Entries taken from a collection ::
□ □ □
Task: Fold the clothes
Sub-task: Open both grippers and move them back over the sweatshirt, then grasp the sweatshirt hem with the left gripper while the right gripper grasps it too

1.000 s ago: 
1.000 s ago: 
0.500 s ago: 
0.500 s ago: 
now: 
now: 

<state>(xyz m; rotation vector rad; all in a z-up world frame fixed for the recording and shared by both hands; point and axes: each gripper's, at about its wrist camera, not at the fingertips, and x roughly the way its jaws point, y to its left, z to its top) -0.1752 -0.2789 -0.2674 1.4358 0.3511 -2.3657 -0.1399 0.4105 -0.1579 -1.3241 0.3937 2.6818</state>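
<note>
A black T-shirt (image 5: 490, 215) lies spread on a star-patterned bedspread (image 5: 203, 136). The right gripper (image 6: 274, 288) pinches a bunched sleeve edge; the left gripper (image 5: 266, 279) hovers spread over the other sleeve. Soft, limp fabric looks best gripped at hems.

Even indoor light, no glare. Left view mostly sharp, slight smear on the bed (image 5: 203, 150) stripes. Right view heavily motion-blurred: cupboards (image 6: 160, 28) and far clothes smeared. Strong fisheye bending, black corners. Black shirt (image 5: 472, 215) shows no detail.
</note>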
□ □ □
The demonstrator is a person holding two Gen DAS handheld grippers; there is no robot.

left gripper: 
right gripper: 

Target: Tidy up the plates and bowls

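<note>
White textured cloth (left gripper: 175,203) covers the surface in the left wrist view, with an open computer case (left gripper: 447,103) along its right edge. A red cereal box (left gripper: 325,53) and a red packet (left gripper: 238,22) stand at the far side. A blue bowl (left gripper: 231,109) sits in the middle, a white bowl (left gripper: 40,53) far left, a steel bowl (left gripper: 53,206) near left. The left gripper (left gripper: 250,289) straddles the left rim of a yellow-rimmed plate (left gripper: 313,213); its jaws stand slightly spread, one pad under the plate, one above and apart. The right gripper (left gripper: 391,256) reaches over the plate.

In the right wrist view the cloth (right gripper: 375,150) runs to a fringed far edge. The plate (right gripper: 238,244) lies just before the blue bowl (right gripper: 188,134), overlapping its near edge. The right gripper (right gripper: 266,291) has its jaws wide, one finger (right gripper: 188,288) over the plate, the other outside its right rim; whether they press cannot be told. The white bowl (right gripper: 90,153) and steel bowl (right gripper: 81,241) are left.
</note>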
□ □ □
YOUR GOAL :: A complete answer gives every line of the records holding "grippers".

TASK RESULT ::
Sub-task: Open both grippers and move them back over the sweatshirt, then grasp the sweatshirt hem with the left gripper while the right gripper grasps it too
The demonstrator is a person holding two Gen DAS handheld grippers; there is no robot.

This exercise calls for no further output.